始めに掲げた志を忘れずに一身に努力を続けて、最終的にその志を形にすることである。多くの人が志を忘れてしまったり、現実の兼ね合いでどうにも志などと言っていられなくなってしまったり、または志を形にすることを諦めてしまうものだ。それだけに「初志貫徹」とは、私たちにとって近そうで実は遠い言葉の一つである。

バレーボールを熱狂的に愛するある友人の紹介で、一人の男性に出会った。
色々と話を聞いてみると、将来は地元で政治家になりたいという。普通の会社員をしていたがこのたび政治家を育てる松下政経塾に入り、色々と人脈を広げている最中で、偶然私ともつながりができた、という流れである。
学部は違えど同じ大学の後輩である。実に殊勝なものだと思いながらその後も何度か彼に会い、そしてテレビに出たりいろんな催し物に参加したりしたという話を小耳に挟んでいた。そしてこのたび、彼は政治家になるべく立候補を決め、辻立ちなどを始めたという。選挙ドットコムでも文章を寄稿している。凄いものである。

政治の世界を志すとき、当然政治の世界の醜さ、政治の世界の恐ろしいほどの硬直性を認識し、そしてそれだけに「自分が何かできるのか」という無力さを覚えてしまうのだろう。それでも政治を志すという重いの強さには、感服せざるを得ない。

そして同時に、そういう志のある人というのは「目の前の仕事が面白くない」とか「最近退屈だ」とか、そういうことに意識を向けていない(というか、そんな余裕がない)のではないか、と思う。
普通の会社員が気にするような悩みを超えて自らが掲げた目標に向かって向かっているわけで、その過程にある平凡な日常とか仕事のつまらなさというものが、別に大した問題ではないようにみえるのだ。
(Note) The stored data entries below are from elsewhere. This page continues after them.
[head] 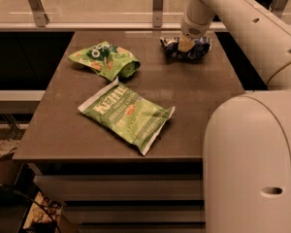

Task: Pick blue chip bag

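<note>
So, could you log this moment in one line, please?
gripper: on blue chip bag | bag: on table, far right | pick: not yet done

The large green bag at the centre of the frame carries white brand lettering that reads "Kettle"; the smaller lines beneath it are too small to read. The green bag with orange patches, upper left of centre, shows white marks that cannot be made out. In the upper right, the gripper sits on the blue chip bag, whose white markings are illegible.
</note>
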You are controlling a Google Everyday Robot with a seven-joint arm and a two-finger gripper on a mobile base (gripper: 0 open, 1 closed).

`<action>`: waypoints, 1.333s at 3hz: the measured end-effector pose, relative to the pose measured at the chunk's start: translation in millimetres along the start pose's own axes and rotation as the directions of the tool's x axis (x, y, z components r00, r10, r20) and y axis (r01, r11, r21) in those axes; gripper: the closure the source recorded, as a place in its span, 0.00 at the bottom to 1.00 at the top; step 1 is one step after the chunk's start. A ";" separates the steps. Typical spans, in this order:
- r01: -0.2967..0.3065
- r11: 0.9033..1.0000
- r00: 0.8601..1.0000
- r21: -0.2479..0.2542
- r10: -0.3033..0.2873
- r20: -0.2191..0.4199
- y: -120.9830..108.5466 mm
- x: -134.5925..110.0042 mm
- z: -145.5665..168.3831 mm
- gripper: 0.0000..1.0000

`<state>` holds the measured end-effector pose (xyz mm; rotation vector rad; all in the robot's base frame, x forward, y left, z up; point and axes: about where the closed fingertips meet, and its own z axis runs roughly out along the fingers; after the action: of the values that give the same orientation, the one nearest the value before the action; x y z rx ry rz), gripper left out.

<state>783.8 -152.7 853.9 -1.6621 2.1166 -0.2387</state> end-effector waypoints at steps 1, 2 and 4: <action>0.001 1.000 1.000 -0.005 -0.001 -0.001 1.3 -0.3 3.8 0.13; 0.002 1.000 1.000 -0.010 -0.002 -0.003 2.6 -0.5 7.4 0.00; -0.010 1.000 1.000 -0.003 0.010 -0.008 1.6 3.8 0.2 0.00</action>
<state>781.7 -155.8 852.2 -1.6546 2.1319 -0.2401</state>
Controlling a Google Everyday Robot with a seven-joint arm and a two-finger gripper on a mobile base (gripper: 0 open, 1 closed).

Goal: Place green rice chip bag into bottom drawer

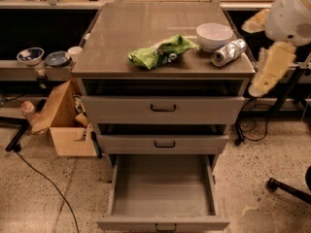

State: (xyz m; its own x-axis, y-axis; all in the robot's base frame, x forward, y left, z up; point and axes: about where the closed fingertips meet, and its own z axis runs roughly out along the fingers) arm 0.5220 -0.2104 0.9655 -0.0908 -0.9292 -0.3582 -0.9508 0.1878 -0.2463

私は幸いにも周りに夢を追う友人が多い(と思っている)ので、色々自らの生き方を考えさせられることも多い。
ただただ生きているだけで、誰しも様々な不安や悩みが心に去来するものだ。それに捕らわれて日々を過ごすとき、当然ながら志など意識しようもない。
志を立ててそれに向けて生きる人が近くにいれば、はたと自分の小ささに気づくことができる。初志貫徹を志向する人はなりふり構わず生きているだけで、平凡な友人にとってはかけがえのない刺激になっているのである。